Work instructions: Return every line of the listing below so that it matches the original exactly.

Available data:
- Opening Delimiter -

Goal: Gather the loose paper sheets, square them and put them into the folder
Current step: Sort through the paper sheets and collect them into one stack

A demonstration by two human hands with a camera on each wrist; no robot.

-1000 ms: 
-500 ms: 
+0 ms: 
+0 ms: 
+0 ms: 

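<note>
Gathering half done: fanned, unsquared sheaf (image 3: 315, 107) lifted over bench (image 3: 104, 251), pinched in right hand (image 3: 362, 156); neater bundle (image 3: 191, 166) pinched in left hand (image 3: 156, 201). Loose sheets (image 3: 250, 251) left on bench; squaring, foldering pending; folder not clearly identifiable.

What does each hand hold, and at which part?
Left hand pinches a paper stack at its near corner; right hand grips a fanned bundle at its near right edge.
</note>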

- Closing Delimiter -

Result below:
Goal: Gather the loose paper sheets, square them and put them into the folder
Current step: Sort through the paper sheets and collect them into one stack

A demonstration by two human hands with a camera on each wrist; no robot.

-1000 ms: 
-500 ms: 
+0 ms: 
+0 ms: 
+0 ms: 

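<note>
Gathering half done: fanned, unsquared sheaf (image 3: 315, 107) lifted over bench (image 3: 104, 251), pinched in right hand (image 3: 362, 156); neater bundle (image 3: 191, 166) pinched in left hand (image 3: 156, 201). Loose sheets (image 3: 250, 251) left on bench; squaring, foldering pending; folder not clearly identifiable.

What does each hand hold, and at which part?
Left hand pinches a paper stack at its near corner; right hand grips a fanned bundle at its near right edge.
</note>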

That completes the exercise.